DSL technologies (sometimes summarized as xDSL) include:

  • Symmetric digital subscriber line (SDSL), umbrella term for xDSL where the bitrate is equal in both directions.
  • Asymmetric digital subscriber line (ADSL), umbrella term for xDSL where the bitrate is greater in one direction than the other.
    • ANSI T1.413 Issue 2, up to 8 Mbit/s and 1 Mbit/s
    • G.dmt, ITU-T G.992.1, up to 10 Mbit/s and 1 Mbit/s
    • G.lite, ITU-T G.992.2, more noise and attenuation resistant than G.dmt, up to 1,536 kbit/s and 512 kbit/s
    • Asymmetric digital subscriber line 2 (ADSL2), ITU-T G.992.3, up to 12 Mbit/s and 3.5 Mbit/s
    • Asymmetric digital subscriber line 2 plus (ADSL2+), ITU-T G.992.5, up to 24 Mbit/s and 3.5 Mbit/s
    • Very-high-bit-rate digital subscriber line (VDSL), ITU-T G.993.1, up to 52 Mbit/s and 16 Mbit/s
    • Very-high-bit-rate digital subscriber line 2 (VDSL2), ITU-T G.993.2, an improved version of VDSL, compatible with ADSL2+, sum of both directions up to 200 Mbit/s. G.vector crosstalk cancelling feature (ITU-T G.993.5) can be used to increase range at a given bitrate, e.g. 100 Mbit/s at up to 500 meters.
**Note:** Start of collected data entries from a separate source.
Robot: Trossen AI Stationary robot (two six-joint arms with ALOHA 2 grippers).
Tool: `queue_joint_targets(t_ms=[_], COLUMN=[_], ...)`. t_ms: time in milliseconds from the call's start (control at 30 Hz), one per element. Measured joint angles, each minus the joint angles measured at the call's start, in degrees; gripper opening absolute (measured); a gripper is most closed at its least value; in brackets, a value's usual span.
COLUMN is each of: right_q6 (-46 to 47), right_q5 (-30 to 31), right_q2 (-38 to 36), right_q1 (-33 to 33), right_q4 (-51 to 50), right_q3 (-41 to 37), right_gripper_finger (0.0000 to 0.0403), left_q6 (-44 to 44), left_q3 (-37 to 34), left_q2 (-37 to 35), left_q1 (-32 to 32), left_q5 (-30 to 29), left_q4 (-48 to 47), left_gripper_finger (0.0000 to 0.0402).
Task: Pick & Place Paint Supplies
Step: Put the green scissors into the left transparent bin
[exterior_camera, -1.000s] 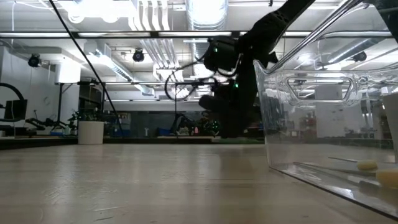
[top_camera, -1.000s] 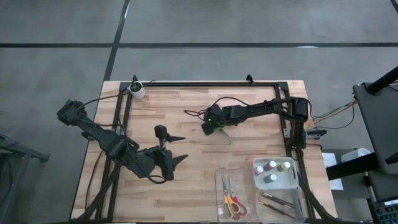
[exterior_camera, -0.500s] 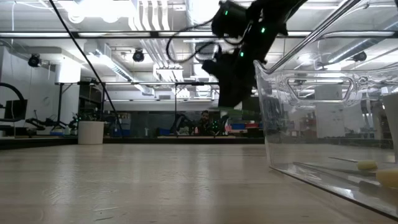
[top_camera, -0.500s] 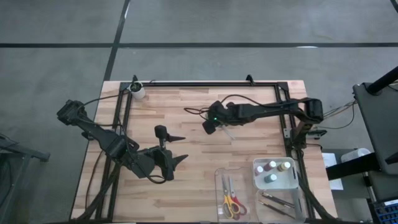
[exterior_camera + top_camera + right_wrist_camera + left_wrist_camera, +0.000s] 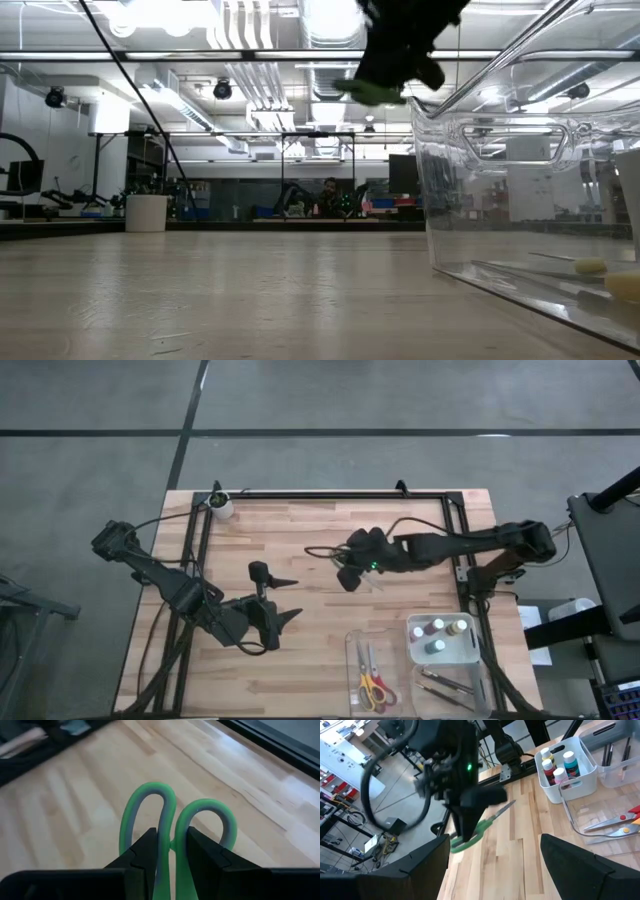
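Note:
My right gripper (image 5: 349, 577) hangs over the middle of the table, shut on the green-handled scissors (image 5: 470, 839). Their metal blades (image 5: 503, 808) stick out to one side, and the green loops also show high in the low view (image 5: 372, 92). The clear tray (image 5: 355, 650) at the near right edge holds two more scissors (image 5: 372, 682) with yellow and red handles, brushes (image 5: 445, 682), and a white bin with the paint bottles (image 5: 440, 630). My left gripper (image 5: 290, 598) waits open, low over the table's near left part. My right gripper pinches the green scissors between its two fingers (image 5: 145, 851) where the two handle loops meet (image 5: 169, 822). It comes from above, pointing down. The scissors are lifted clear of the table and lie roughly level, the blades reaching out sideways from the fingers.
A small white cup (image 5: 220, 506) stands at the far left corner beside the black frame rail (image 5: 330, 493). Bare wood (image 5: 300, 530) lies between the two arms and the tray. A cable loops off my right wrist (image 5: 320, 550).
My right gripper, shut on the green scissors, has risen well above the table and drifted a little toward the near right. The scissors left the wood and now hang clear under it. The right arm has stretched out lower across the table.

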Motion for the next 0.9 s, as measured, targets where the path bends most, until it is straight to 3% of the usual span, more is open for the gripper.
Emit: queue_joint_targets(t_ms=[467, 900], right_q6=[-2.4, 10.0], right_q5=[-0.1, -0.5], right_q2=[-5.8, -5.6], right_q1=[13.3, 22.7], right_q4=[1.1, 4.0], right_q3=[0.3, 3.2], right_gripper_finger=[0.0086, 0.0086], left_q6=[0.0, -0.1], left_q3=[0.0, 0.0], left_q2=[0.0, 0.0], left_q1=[0.0, 0.0], left_q5=[0.0, 0.0], left_q4=[0.0, 0.0], left_gripper_finger=[0.0314, 0.0314])
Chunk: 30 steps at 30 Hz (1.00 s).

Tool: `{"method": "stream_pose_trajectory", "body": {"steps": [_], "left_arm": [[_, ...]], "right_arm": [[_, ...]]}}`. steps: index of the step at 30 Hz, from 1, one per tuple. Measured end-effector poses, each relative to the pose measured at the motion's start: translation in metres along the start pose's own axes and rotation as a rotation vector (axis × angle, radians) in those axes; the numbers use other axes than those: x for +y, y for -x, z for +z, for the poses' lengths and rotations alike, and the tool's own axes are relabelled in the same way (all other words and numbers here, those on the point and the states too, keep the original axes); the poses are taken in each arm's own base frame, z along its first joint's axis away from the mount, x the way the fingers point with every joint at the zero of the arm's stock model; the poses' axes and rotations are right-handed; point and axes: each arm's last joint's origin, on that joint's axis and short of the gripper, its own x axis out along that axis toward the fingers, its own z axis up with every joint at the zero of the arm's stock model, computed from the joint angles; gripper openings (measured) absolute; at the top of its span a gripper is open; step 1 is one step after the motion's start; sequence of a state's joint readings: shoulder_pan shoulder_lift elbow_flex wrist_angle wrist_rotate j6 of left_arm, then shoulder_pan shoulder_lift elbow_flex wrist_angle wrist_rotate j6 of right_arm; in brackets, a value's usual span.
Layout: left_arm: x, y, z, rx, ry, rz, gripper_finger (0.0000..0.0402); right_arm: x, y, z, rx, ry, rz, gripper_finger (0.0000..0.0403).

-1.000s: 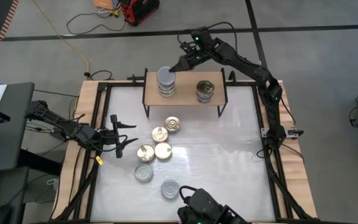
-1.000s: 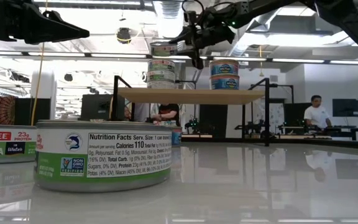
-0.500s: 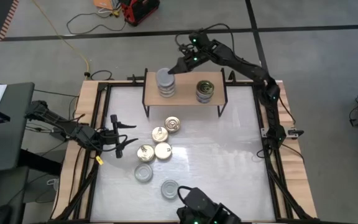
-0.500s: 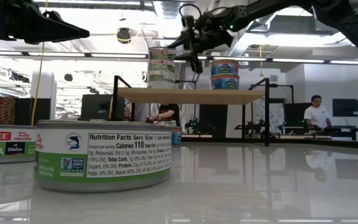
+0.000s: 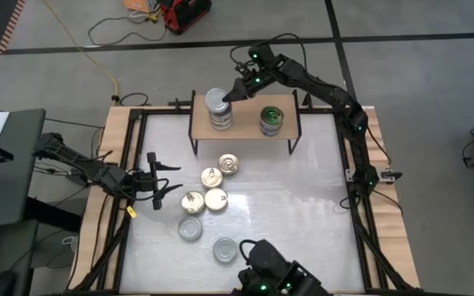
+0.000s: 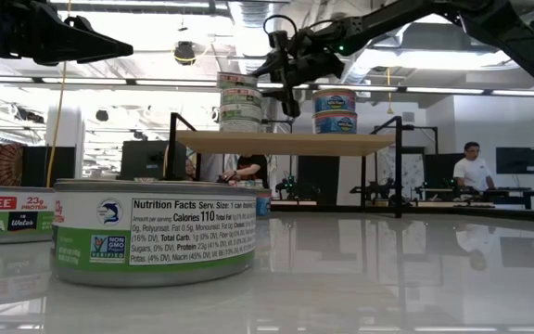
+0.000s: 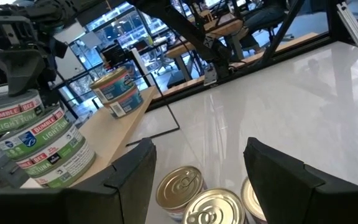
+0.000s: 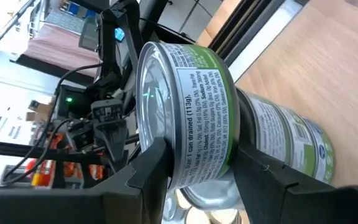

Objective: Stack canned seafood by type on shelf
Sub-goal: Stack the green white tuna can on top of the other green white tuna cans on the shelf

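The shelf [image 5: 245, 105] stands at the table's far side. On its left part is a stack of three green-labelled, silver-lidded tins [image 6: 239, 102]; my right gripper [image 5: 227, 94] is shut on the top tin [image 8: 191, 112]. On the shelf's right part stand two blue-labelled tins [image 6: 335, 109], the upper with a gold lid [image 5: 271, 121]. Several gold-lidded tins [image 5: 212, 177] and two silver-lidded ones [image 5: 190, 228] rest on the tabletop. My left gripper [image 5: 173, 179] waits open at the table's left, level, just left of the gold-lidded tins. My right gripper holds the top tin by the rim nearest it. One finger [image 8: 148, 168] lies against the lid side, the other [image 8: 260, 168] against the base side [image 8: 232, 146]. The fingers come nearly level from the table's right and far side. The tin sits upright on the stack.
The table's right half [image 5: 303, 205] is bare white surface. One tin [image 6: 153, 241] stands close before the low camera. The shelf's black legs [image 6: 399, 167] stand at its corners. A wooden frame [image 5: 113, 140] rims the table. People [image 6: 473, 169] sit in the room behind.
My right gripper has gone down and a little toward the table's left with the silver-lidded tin. The tin, which hung above the two stacked tins a second ago, now sits on top of them as a third.
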<state>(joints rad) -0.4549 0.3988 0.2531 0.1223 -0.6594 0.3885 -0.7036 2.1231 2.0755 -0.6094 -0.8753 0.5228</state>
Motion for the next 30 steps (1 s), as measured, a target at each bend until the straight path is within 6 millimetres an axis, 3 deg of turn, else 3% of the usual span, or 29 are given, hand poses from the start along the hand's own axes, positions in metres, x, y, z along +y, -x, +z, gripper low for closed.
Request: {"method": "stream_pose_trajectory", "body": {"steps": [8, 30], "left_arm": [[0.0, 0.0, 0.0, 0.0, 0.002, 0.0, 0.0233], [0.0, 0.0, 0.0, 0.001, 0.0, 0.001, 0.0233]], "right_arm": [[-0.009, 0.014, 0.004, 0.022, -0.028, 0.055, 0.0191], [-0.01, 0.027, 0.006, 0.038, -0.032, 0.117, 0.0187]]}}
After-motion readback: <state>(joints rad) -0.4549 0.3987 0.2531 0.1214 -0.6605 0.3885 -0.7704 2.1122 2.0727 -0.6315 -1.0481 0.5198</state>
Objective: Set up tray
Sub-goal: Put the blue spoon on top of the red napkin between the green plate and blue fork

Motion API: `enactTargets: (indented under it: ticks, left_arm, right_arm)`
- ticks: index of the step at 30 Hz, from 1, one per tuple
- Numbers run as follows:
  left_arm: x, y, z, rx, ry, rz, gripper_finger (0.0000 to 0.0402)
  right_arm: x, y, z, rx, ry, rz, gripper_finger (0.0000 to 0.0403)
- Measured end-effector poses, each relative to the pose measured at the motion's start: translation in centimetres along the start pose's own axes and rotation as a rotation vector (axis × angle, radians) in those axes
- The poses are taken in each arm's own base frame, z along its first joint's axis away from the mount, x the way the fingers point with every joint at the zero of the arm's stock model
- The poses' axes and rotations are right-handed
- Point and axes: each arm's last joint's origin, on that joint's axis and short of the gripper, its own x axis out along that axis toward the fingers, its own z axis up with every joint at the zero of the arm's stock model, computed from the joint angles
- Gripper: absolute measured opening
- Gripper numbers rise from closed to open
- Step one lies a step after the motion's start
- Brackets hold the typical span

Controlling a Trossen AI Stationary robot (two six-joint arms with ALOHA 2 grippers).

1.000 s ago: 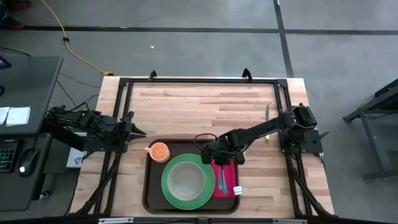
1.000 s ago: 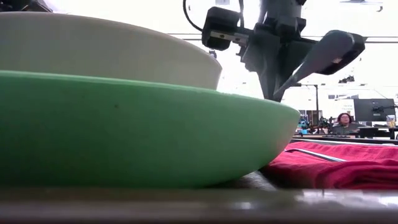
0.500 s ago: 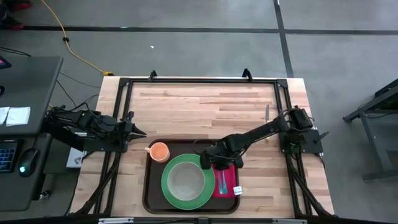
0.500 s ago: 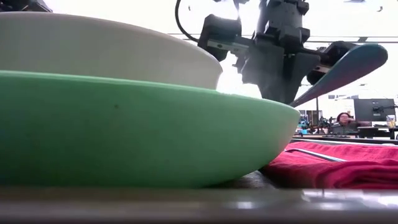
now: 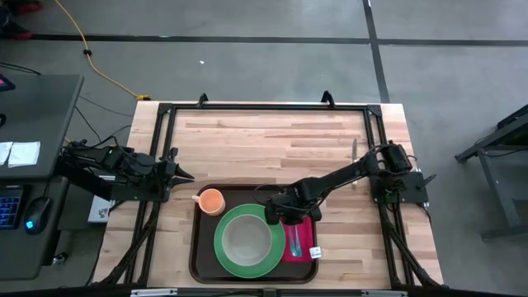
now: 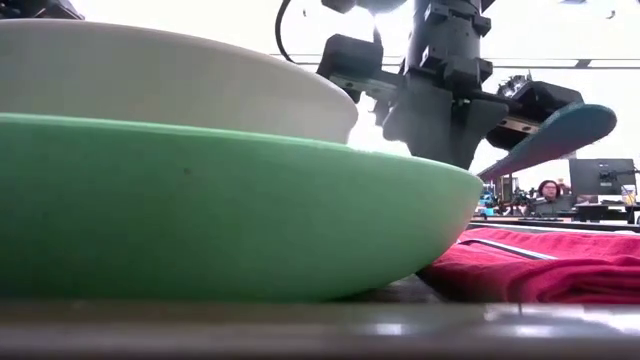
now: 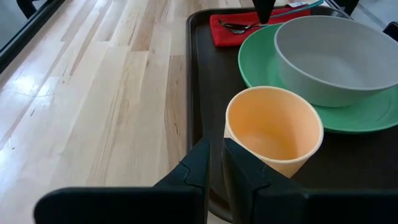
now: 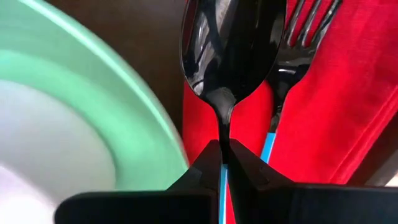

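Note:
The dark brown tray (image 5: 198, 247) lies at the table's near middle. On it stand a green plate (image 5: 223, 247) with a grey bowl (image 5: 245, 238), an orange cup (image 5: 211, 200) and a red napkin (image 5: 304, 239). A blue-handled fork (image 8: 297, 37) lies on the napkin. My right gripper (image 5: 285, 217) hangs over the napkin's far end, shut on a spoon (image 8: 230, 50) next to the fork. My left gripper (image 5: 188, 176) waits at the table's left, beyond the cup, with its fingers (image 7: 202, 165) close together on nothing. My right gripper pinches the spoon between its two fingers at the neck (image 8: 222, 146), where the shiny bowl meets the blue handle. The fingers come steeply from above. The spoon's bowl (image 6: 560, 128) sticks out past the fingertips, slanting, clear of the napkin (image 6: 560, 262).
Bare wooden tabletop (image 5: 272, 144) stretches beyond the tray to the far edge. A black frame (image 5: 264, 107) runs around the table. A white tag (image 5: 314, 252) sits on the napkin's near corner. A person (image 6: 552, 192) sits in the room far behind.
My right gripper has come down and a little toward the table's near edge with the spoon, rolling slightly. The spoon's bowl now hangs lower over the napkin.

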Motion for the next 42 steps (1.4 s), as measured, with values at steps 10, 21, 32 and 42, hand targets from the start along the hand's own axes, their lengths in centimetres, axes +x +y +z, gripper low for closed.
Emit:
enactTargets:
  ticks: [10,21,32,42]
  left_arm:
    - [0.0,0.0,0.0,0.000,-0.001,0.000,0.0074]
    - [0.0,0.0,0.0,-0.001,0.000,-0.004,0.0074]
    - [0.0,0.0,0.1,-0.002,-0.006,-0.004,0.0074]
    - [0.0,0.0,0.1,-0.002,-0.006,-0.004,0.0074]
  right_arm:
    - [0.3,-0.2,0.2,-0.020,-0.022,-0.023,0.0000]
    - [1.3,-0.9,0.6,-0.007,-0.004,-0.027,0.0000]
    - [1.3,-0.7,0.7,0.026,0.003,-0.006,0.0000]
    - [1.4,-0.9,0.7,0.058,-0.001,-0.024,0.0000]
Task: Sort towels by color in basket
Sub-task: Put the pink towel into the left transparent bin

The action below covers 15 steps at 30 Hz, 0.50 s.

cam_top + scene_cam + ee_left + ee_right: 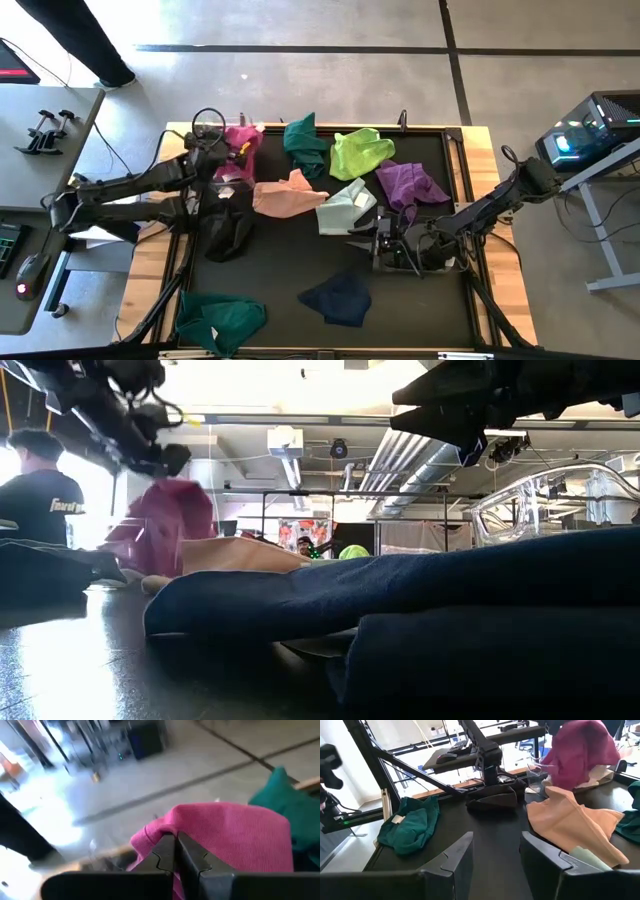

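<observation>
My left gripper (230, 152) is at the table's far left, shut on the magenta towel (243, 145), which is lifted. My right gripper (495, 847) is open and hovers over the middle of the black mat, touching nothing. On the mat lie a teal towel (305, 145), a lime one (360, 152), a purple one (410, 185), a mint one (345, 208), a peach one (285, 195), a black one (228, 235) and a navy one (340, 298). Another teal towel (220, 320) lies at the near left corner. My left gripper (175, 836) pinches a bunched fold at the top of the magenta towel (165, 826) between its two fingers, coming from above. The towel hangs below the gripper (165, 525). Whether its lower end touches anything I cannot tell.
A clear plastic container (537, 775) stands at the far left of the mat, under the hanging magenta towel. The mat has a raised frame (455, 135). A person (40, 490) stands beyond the table. Bare mat lies between the black and navy towels.
</observation>
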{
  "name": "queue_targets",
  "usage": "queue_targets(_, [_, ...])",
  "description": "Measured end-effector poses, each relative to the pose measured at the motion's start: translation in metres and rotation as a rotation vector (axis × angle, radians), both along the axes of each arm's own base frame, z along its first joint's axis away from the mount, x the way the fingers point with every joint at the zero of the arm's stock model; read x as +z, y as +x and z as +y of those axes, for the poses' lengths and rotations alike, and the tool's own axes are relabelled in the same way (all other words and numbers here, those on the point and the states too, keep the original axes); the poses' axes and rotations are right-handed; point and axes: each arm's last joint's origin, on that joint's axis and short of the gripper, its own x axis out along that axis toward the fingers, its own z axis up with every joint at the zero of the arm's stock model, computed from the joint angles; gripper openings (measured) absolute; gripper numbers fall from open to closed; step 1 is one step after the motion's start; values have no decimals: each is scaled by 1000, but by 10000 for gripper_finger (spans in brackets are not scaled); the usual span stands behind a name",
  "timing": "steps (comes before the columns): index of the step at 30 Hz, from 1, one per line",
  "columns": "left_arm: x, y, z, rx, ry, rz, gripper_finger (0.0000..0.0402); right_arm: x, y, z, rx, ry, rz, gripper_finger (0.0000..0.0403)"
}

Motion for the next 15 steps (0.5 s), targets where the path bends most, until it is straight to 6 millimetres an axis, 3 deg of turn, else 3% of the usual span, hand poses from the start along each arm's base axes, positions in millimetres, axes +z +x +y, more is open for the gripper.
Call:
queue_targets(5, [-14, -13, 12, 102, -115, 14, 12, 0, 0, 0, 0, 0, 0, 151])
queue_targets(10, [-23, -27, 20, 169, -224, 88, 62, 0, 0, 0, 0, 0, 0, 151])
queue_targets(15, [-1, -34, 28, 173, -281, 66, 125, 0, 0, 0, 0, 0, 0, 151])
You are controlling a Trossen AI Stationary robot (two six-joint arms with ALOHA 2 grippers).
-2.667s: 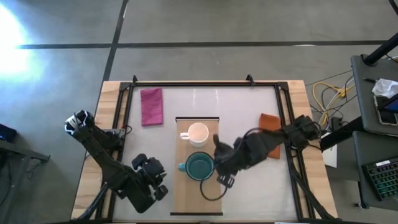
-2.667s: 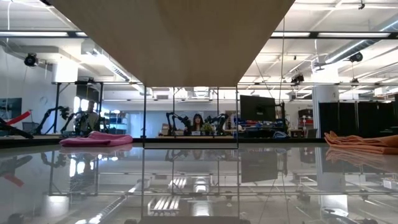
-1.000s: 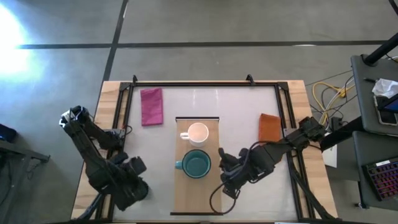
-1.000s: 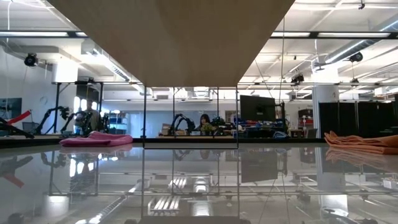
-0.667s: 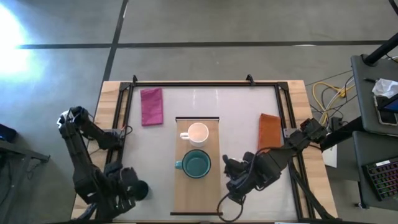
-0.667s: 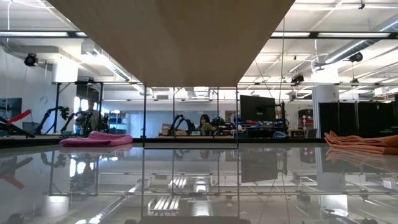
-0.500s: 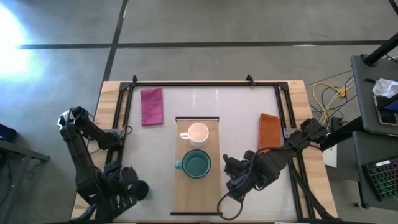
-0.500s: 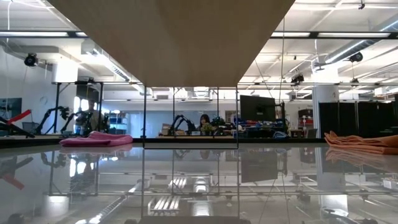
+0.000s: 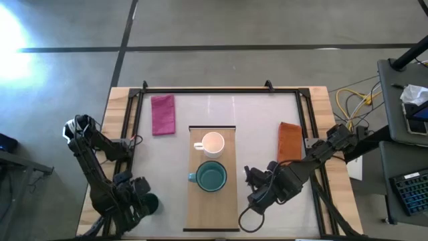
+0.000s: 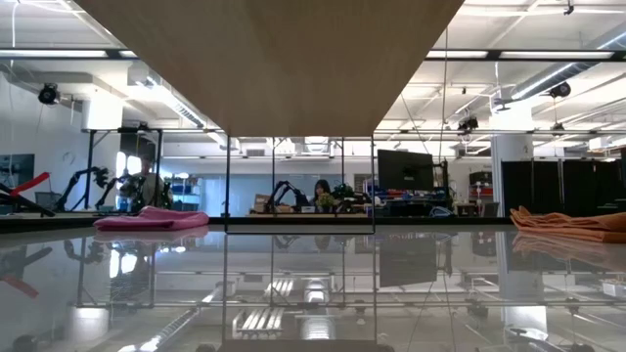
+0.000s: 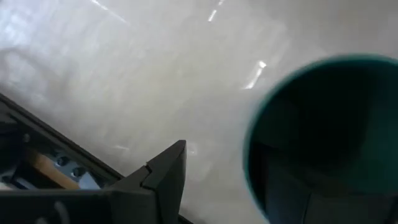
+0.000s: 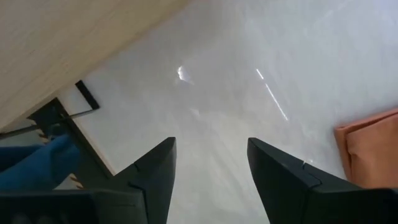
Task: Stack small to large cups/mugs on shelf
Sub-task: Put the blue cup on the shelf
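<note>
The light-wood shelf (image 9: 229,201) lies in the middle of the table. The cream-white mug (image 9: 213,143) and the teal mug (image 9: 212,177) stand upright on it, apart, the teal one nearer. The small dark green cup (image 9: 149,203) stands mouth up on the table near the front left. My left gripper (image 9: 136,201) is at this cup (image 11: 323,137), open: one finger (image 11: 163,177) stands outside it, clear of the wall. My right gripper (image 12: 211,180) hangs open over bare table right of the shelf (image 12: 62,43), nothing between its fingers. My left gripper comes at the small dark green cup from above. A dark shape inside the cup's mouth (image 11: 280,186) may be its other finger. I cannot tell whether it touches the cup's wall.
A pink folded cloth (image 9: 163,114) lies at the far left and an orange one (image 9: 289,142) at the right, next to the right arm. A black frame (image 9: 214,90) runs round the table. Bare table lies on both sides of the shelf.
My left gripper has gone toward the table's near left corner, and the dark green cup now shows beside it on the table. My right gripper has drawn back a little from the shelf toward the table's right edge.
</note>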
    • G.fast, ITU-T G.9700 and G.9701, up to approximately 1 Gbit/s aggregate uplink and downlink at 100m.Approved in December 2014, deployments planned for 2016.
  • Bonded DSL Rings (DSL Rings), a shared ring topology at 400 Mbit/s
  • Etherloop Ethernet local loop
  • High Speed Voice and Data Link
  • Internet Protocol subscriber line (IPSL), developed by Rim Semiconductor in 2007, allowed for 40 Mbit/s using 26 AWG copper telephone wire at a 5,500 ft (1,700 m) radius, 26 Mbit/s at a 6,000 ft (1,800 m) radius. The company operated until 2008.
  • Rate-adaptive digital subscriber line (RADSL), designed to increase range and noise tolerance by sacrificing up stream speed
  • Uni-DSL (Uni digital subscriber line or UDSL), technology developed by Texas Instruments, backwards compatible with all DMT standards
  • Frequency Division Vectoring, copper networks working with fiber

The line-length limitations from telephone exchange to subscriber impose severe limits on data transmission rates. Technologies such as VDSL provide very high-speed but short-range links. VDSL is used as a method of delivering "triple play" services (typically implemented in fiber to the curb network architectures).